Faiança

Faiança

Em um poema de seu sensacional livro Magma, João Guimarães Rosa cunhou a expressão “faiança das lagoas”. Faiança é um tipo de cerâmica delicadíssima e de grande beleza, como a superfície de uma lagoa limpa com seus reflexos de céu azul. A belíssima metáfora serviu de inspiração para uma música gravada no meu disco No Oco do Bambu (2009), parceria minha e da querida cantora e compositora Dani Lasalvia. Faiança conta a história de um beija flor.

Esse bichinho tinha um impressionante hábito. Bastava eu chegar à Chácara Vô Zezinho (lugar tão especial de Pedralva onde gravamos o disco Matuto Moderno 5), eu já avisava a quem estivesse comigo, que assim que a janela da cozinha fosse aberta entraria um beija-flor, que sem nenhum receio de quem estivesse ali, voava por sobre as cabeças e acabava pousando em uma pequena boneca de feltro (na verdade uma dessas luvas de tirar coisas do forno) que ficava dependurada num canto da cozinha. Eu dizia que aquela menininha estampada na luva era seu grande amor, tamanho o fascínio que ela parecia exercer sobre a linda criaturinha alada. Essa cena se repetiu muitas vezes, e não só eu, mas muitos amigos presenciaram isso. Era uma coisa linda de se ver, um beijaflorzinho apaixonado!

Mas como toda história, essa também estava inexoravelmente presa à máxima taoísta: depois de um repouso Yin vem um ímpeto Yang. Acontece que minha casa foi assaltada. Fiquei sabendo e me dirigi pra lá, sabendo a cena deprê que eu encontraria. Mas não imaginava que a bordoada seria tão dolorida. Nada de valor foi roubado, só uma roçadeira à gasolina. Mas muitas coisas de imenso valor sentimental se foram pra nunca mais voltarem. Entre elas, os quadros originais do artista pedralvense Paulinho Faria, que foram feitos sob minha encomenda para a capa do meu disco A Montanha. Coisas do meu pai, um relógio suíço que não funcionava mais, mas que eu guardava com imenso carinho, e outras lembrancinhas do meu velho que morreu em 1975. E até uma violinha meia regra, marca Tranquilo Gianinni, de cravelhas, que devia ter mais de 50 anos de idade. E entre as coisas reviradas com aquela energia horrível que só quem já teve a casa assaltada conhece, fui me dirigindo à cozinha. Lá me deparei com a janela com o vidro estourado pelos ladrões. Por aquele buraco entrara meu velho conhecido, o beija-flor. Só que ele não achou jeito de sair, e aos pés da sua amada estava aquele pequeno corpinho hirto, frio de morte havia várias horas.

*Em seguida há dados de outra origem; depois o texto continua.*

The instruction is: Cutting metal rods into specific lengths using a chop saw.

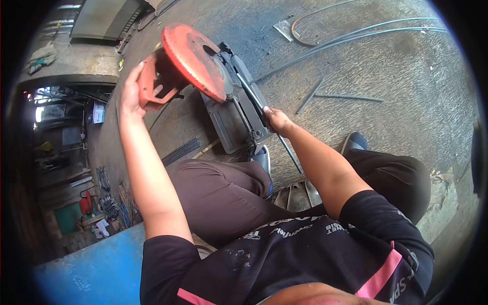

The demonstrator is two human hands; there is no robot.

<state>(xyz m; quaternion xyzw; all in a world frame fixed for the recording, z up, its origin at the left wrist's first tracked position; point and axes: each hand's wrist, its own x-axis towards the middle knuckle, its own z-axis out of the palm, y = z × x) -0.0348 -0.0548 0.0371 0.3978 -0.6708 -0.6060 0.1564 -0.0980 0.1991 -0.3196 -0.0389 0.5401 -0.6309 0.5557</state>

O choro que esta preso à garganta até então desatou compulsivamente. E eu achei que meu amigo beija flor merecia um sepultamento digno. Enterrei-o aos pés da paineira grande, junto com sua amada boneca de feltro.

Meses depois desse episódio eu tinha os primeiros versos de Faiança escritos com parte da melodia. Em um dia muito especial naquela mesma cozinha, contei a história pra Dani e mostrei o que eu havia escrito. Ela imediatamente pegou um papel e terminou a letra. Cantarolamos o resto da melodia. Depois escrevi o arranjo, com quarteto de cordas e uma viola braguesa, que a Dani trouxera de Portugal pra mim.

Essa música já nascera especial pra mim, mas na finalização da mixagem, ouvi do Ricardo Vignini, que estava produzindo o disco, uma coisa também pra lá de especial. Ele disse, num momento em que estávamos breacos ouvindo a mix do disco, essas palavras: “eu não sou de falar pra qualquer um, mas essa música é uma das coisas que eu mais me orgulho de ter gravado no meu estúdio”. Eu sei que meu amigo não falaria isso à toa.

Obrigado, Dani Lasalvia, pela parceria. Obrigado, Guimarães Rosa. Obrigado, meu querido amigo beija-flor.